Fedro – Che discorso intendi e qual è la sua origine?
Socrate – Il discorso che è scritto con la scienza nell’anima di chi impara: questo può difendere se stesso, e sa a chi gli convenga parlare e a chi tacere. [...]

Composto probabilmente nel 370 a.C., è l’unico dialogo platonico che si svolga fuori dalle mura della polis di Atene, lontano dai luoghi pubblici dove Socrate era solito confrontarsi con i suoi interlocutori. Sotto l’ombra di un platano, distesi nell’erba, i piedi immersi nelle acque dell’Ilisso, mentre un dolce venticello diffonde il coro delle cicale, Socrate discute con Fedro sul modo in cui l’anima può volgersi alla Bellezza. Tramite verso le Idee è eros, la divina mania, che spinge l’anima verso ciò che è bello: la tensione verso un corpo bello aiuta a recuperare, nel profondo dell’anima, il ricordo dell’idea del Bello. A sostegno della tesi, Socrate illustra il mito dell’anima immortale come biga alata: l’auriga, che rappresenta la componente razionale, cerca di tenere a freno gli impulsi passionali del cavallo nero, come pure lo slancio del cavallo bianco, irascibile e temerario.

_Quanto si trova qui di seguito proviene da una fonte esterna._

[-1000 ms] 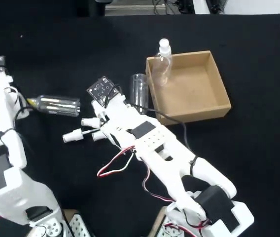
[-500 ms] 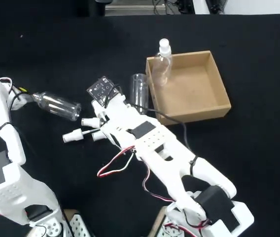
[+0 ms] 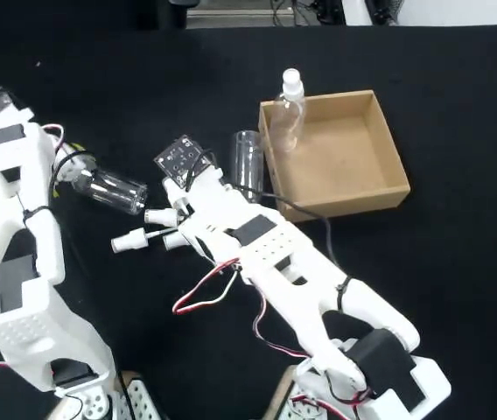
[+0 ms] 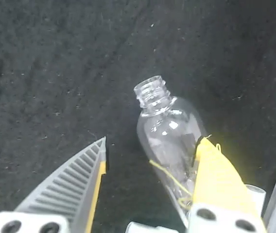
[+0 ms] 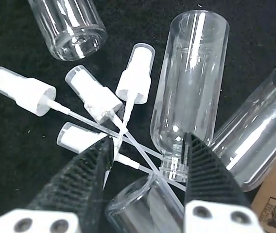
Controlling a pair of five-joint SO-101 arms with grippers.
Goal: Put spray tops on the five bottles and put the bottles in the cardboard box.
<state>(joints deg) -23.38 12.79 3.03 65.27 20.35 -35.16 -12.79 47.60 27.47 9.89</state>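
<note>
A clear bottle (image 3: 113, 191) (image 4: 169, 131) with no top lies on the black table, its open neck between the jaws of my left gripper (image 3: 72, 166) (image 4: 152, 145), which is open; the bottle's shoulder rests against the yellow finger (image 4: 215, 179). My right gripper (image 3: 174, 219) (image 5: 147, 141) hangs open over several white spray tops (image 5: 133, 77) (image 3: 130, 240) and a lying bottle (image 5: 189, 82), whose neck sits between its fingers. More topless bottles (image 5: 67, 26) (image 5: 259, 131) lie around it. One bottle with a spray top (image 3: 290, 109) stands in the cardboard box (image 3: 388, 166).
A clear topless bottle (image 3: 247, 162) stands just outside the box's left wall. The right arm's body and loose red and white wires (image 3: 209, 284) stretch across the middle of the table. Bare black cloth lies to the right of the box.
The left arm has swung in from the table's left edge toward the lying bottle's neck, and the bottle has turned from level to slanted. The right arm has not moved.
</note>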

La biga cerca di gettare uno sguardo al di là del cielo, nell’iperuranio, dove si stende la “pianura della verità” ed hanno sede le Idee: le anime dei filosofi possono contemplarle a lungo, mentre le altre anime riescono a coglierne solamente una fugace impressione. Pur breve, l’istante di conoscenza lascia nell’anima il ricordo delle Idee, una traccia della verità che può essere recuperata pienamente, attraverso l’anamnesi e la sollecitazione dei sensi.
  
Nel finale del dialogo, Socrate sviluppa il mito di Theut (o Thot, il dio che i Greci identificarono con Ermes, da cui nacque in età ellenistica la figura di Ermete Trismegisto) l’inventore della scrittura alfabetica, a cui sono indirizzati i rimproveri del re egiziano. La scrittura riporta la voce dell’assente con cui non è possibile il dialogo, il faccia a faccia che costituisce lo stimolo essenziale per la ricerca. Solo la comunicazione diretta tra maestro e allievo è capace di innalzare l’anima di questi alla conoscenza; le parole non rispondono, lo scritto induce all’oblio, mentre l’oralità, non lasciando traccia visibile, costringe a esercitare la memoria.